"Gue pegang omongan lo. Sana nggak usah lewat sini, lo bisa muter tuh sekalian olahraga pagi."

"Lo kira gue bego hah! Kelas gue disana, lo nggak liat?!"

"Emang lo bego kan?"

"Berisik! Tutup mulut kasar lo itu! Berisik! Berisik! Berisik! Berisik! Berisik!"

Joo langsung lari menuju kelasnya, ia terengah-engah sesampainya di kelasnya. Para siswa menengok kearahnya karena ia masuk kelas dengan keributan.

"Bisa-bisanya dia ngatain gue bego?!"

"Darimana saja kamu? Kelas sudah dimulai daritadi dan kamu baru masuk kelas?"

"Anu.. Tadi saya.. Dari toilet.. Ya dari toilet bu, maaf saya terlambat masuk kelas. Saya tidak akan mengulanginya lagi. Boleh saya duduk bu?"

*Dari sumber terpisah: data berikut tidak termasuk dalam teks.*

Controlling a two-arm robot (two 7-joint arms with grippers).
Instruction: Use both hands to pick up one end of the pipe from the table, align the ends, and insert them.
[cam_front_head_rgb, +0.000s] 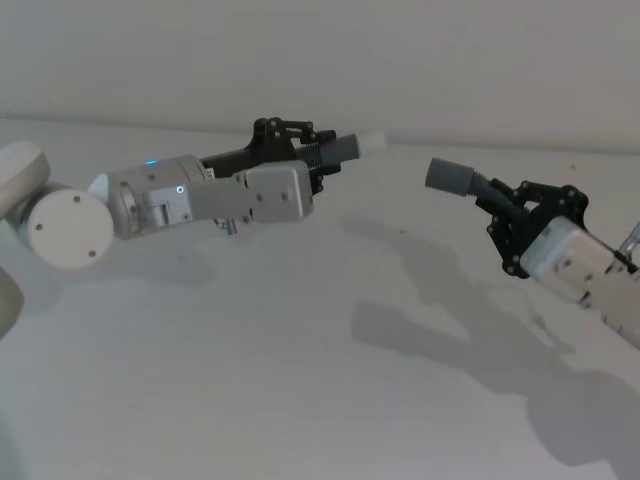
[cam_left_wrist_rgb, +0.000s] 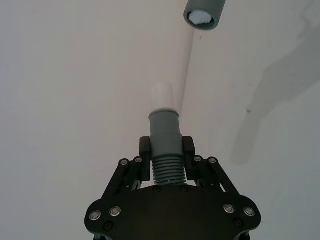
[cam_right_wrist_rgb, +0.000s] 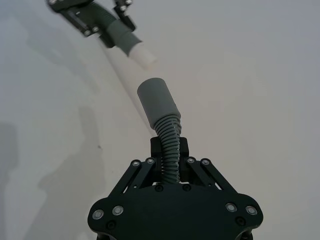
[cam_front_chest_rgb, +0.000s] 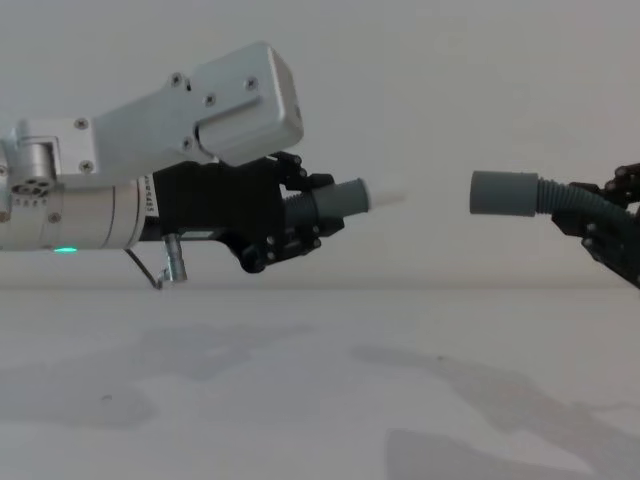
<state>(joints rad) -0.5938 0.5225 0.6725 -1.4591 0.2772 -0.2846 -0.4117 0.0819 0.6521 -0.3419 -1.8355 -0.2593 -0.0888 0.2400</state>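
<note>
Both pipe pieces are held in the air above the white table (cam_front_head_rgb: 300, 400). My left gripper (cam_front_head_rgb: 318, 163) is shut on the ribbed part of the piece (cam_front_head_rgb: 345, 150) with the narrow white tip (cam_front_head_rgb: 372, 141), which points right. My right gripper (cam_front_head_rgb: 503, 203) is shut on the ribbed hose of the other piece (cam_front_head_rgb: 455, 178), whose wide grey socket (cam_front_chest_rgb: 503, 193) faces left. A gap separates tip (cam_front_chest_rgb: 385, 197) and socket. In the left wrist view the tip (cam_left_wrist_rgb: 162, 95) points ahead and the socket (cam_left_wrist_rgb: 204, 14) sits off to one side. In the right wrist view the socket (cam_right_wrist_rgb: 156, 100) lies below the white tip (cam_right_wrist_rgb: 142, 54).
Shadows of both arms fall on the table (cam_front_chest_rgb: 320, 400). A plain pale wall (cam_front_chest_rgb: 420, 80) stands behind. The left arm's silver body (cam_front_head_rgb: 200, 200) with a green light (cam_front_chest_rgb: 66, 250) stretches in from the left.
</note>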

Ani mempersilahkan Joo untuk duduk dibangkunya dan melanjutkan pelajarannya.

"Setelah kalian mencatat semua materi yang ada di papan tulis, selanjutnya kerjakan soal halaman 51 dibuku paket. Dikumpulkan hari ini juga."

Meskipun semua siswa mengeluh namun mereka tetap mengerjakan apa yang disuruh oleh Ani guru Sejarah mereka. Joo yang telah kembali duduk dibangkunya masih memikirkan kalimat yang diucapkan Ren tadi.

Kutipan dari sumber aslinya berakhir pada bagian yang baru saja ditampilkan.